_Dataset content_
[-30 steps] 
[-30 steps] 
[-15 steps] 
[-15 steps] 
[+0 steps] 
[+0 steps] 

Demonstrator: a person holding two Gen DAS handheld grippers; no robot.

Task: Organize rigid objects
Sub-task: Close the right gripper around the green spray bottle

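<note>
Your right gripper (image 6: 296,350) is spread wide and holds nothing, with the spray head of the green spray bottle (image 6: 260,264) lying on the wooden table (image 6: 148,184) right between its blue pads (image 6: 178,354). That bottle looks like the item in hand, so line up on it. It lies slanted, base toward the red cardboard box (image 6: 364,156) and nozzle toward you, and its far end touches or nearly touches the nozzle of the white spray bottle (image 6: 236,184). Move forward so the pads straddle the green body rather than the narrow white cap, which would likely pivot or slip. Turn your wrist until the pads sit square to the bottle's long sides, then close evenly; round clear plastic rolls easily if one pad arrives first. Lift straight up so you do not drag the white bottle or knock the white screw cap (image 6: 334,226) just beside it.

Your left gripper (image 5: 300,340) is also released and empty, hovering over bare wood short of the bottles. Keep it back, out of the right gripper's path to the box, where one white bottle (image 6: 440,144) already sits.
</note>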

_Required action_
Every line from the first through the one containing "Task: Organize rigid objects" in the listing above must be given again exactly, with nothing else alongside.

_Answer to the problem_
[-30 steps] 
[-30 steps] 
[-15 steps] 
[-15 steps] 
[+0 steps] 
[+0 steps] 

Demonstrator: a person holding two Gen DAS handheld grippers; no robot.

Task: Organize rigid objects

This response is done.